BY ANTHONY IAN CRUZ
GOVERNANCE and accountability remain the
major stumbling blocks in the Philippines’ bid to attain the
eight Millennium Development Goals (MDGs), which are development
targets that the 189-member United Nations pledged in 2000 to
achieve by 2015.
The eight MDGs range from halving extreme
poverty to halting the spread of HIV/AIDS and providing
universal primary education.
United Nations resident coordinator Nileema
Doble yesterday told a media forum the Philippines’ MDG 2007
score card showed it is "off-target" in three MDGs, namely
providing universal access to education, reducing maternity
mortality, and giving access to reproductive health services.
The five MDGs which the Philippines is
"on-target" to meet by 2015 are poverty reduction, nutrition,
child mortality, combating HIV/AIDS, and access to safe drinking
water and sanitary toilet facilities.
Doble said apart from governance and
accountability issues, "increasing inequality, funding gaps,
high population growth rates, the Mindanao conflict and climate
change" are also major factors.
Colin Davis, senior program officer of the
United Nations International Children’s Education Fund (Unicef),
said the government’s "under-investment in education" is to
blame for the poor marks it got on education.
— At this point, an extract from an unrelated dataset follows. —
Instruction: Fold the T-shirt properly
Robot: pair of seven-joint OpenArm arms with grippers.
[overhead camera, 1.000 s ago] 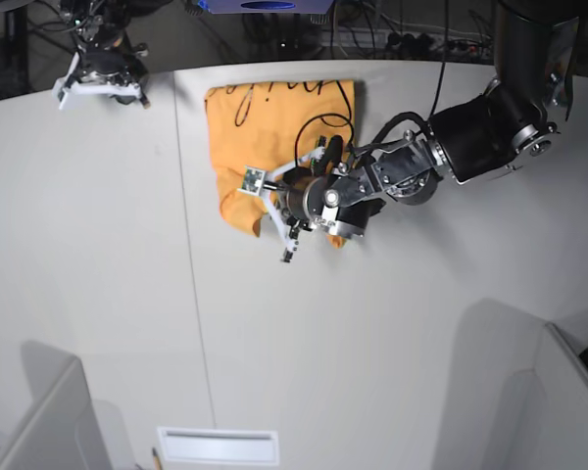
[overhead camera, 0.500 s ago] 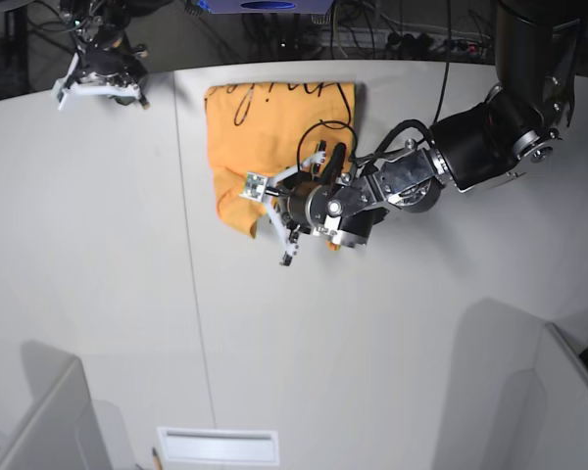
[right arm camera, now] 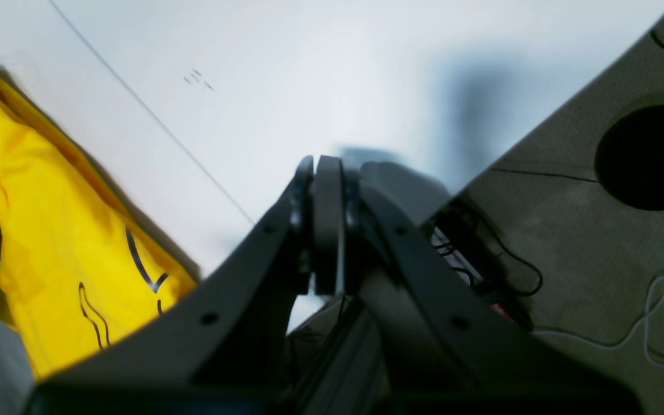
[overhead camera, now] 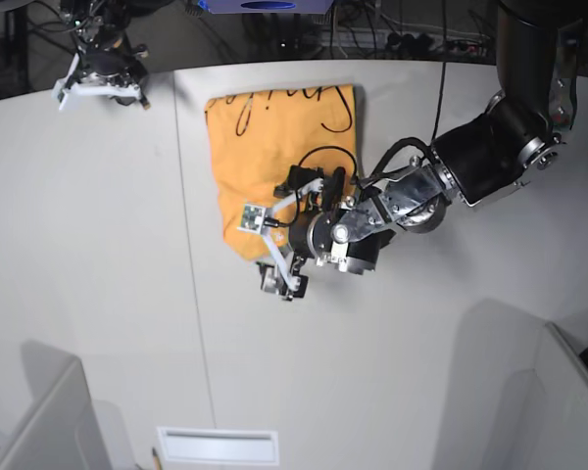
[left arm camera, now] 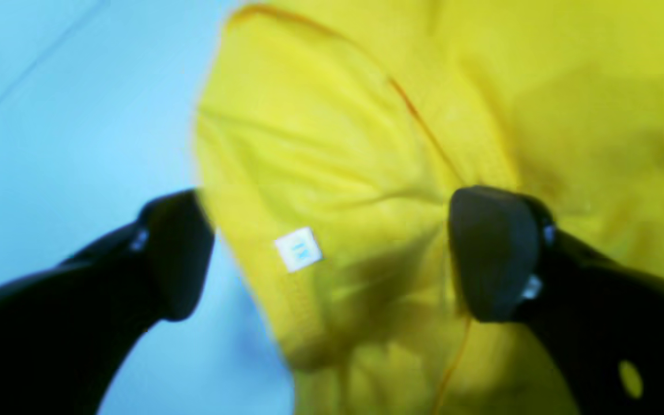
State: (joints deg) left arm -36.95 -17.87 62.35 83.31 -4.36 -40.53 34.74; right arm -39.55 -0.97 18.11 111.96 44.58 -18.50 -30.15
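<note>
T-shirt [left arm camera: 366, 144] folded, left tool [left arm camera: 332, 253] wide — (nothing gripped)

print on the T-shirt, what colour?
Black script-like lines on the light-orange T-shirt; clearest in the base view, near the shirt's far edge.

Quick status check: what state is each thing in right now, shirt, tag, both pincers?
T-shirt: folded into a compact bundle, flat on the table, black print facing up at the far end.
White tag: exposed on the near fold.
Left pincer: open, jaws straddling the shirt's near edge, gripping nothing.
Right pincer: shut, empty, parked away from the shirt.
</note>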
Net enrolment rate in public and private
elementary schools has dipped from 96.7 percent in 2000 to 84.4
percent in 2005.
Primary cohort survival rates, which measure
the percentage of pupils who finish elementary, also dropped
from 72.4 percent in 2002 to 70 percent in 2005.
"The education share in the national budget
has fallen progressively over the last 11 years from almost 16
percent in 1998 to just under 12 percent in 2008 which has
resulted in a per capita expenditure for basic education
dropping from P4,727 in 2000 to P3,880 in 2006," said Davis.
Davis said other "causal factors" hampering
universal access to education are poverty and the "unabated"
increase in population.
Suneetha Mukherjee, United Nations Population
Fund country representative, said the 2015 target of reducing
the maternal mortality ratio (MMR) to 52 may not be achievable
based on current statistics.
The MMR is the ratio of the number of
maternal deaths per 100,000 live births.
Citing government statistics, Mukherjee said
that MMR dropped from 209 in the 1990s to 172 in 1998 but
"stagnated" at 162 in 2006.
"At this pace of reduction, the target of 52
will be unachievable," she said.
She said that "while 40 percent of maternal
deaths are unclassified, it is clear that hypertension,
hemorrhage and unsafe abortion are the three major causes. All
of these are preventable."
She said the government should seriously
consider a campaign to make available appropriate family
planning methods, which she said can lower maternal deaths by
almost 30 percent.
The UN Millennium Summit in September 2000
adopted a Millennium Declaration renewing global commitment to
peace and human rights by establishing MDGs towards reducing
poverty and human deprivation by 2015.
The Philippines had committed to craft its
2004-2010 Medium Term Philippine Development Plan (MTPDP) around
the MDGs.
The Medium Term Philippine Development Plan
is a detailed roadmap towards reducing poverty through job
creation and enterprise.
The 2004-2010 MTPDP targets gross domestic product growth
accelerating to 7 percent to 8 percent by 2009 and 2010; an
investment to GDP ratio nearing 28 percent by 2010; exports
exceeding $50 billion by 2006; a balanced budget by 2010; annual
job creation exceeding 1.7 million jobs by 2009; and poverty
incidence reduced to below 20 percent by 2009.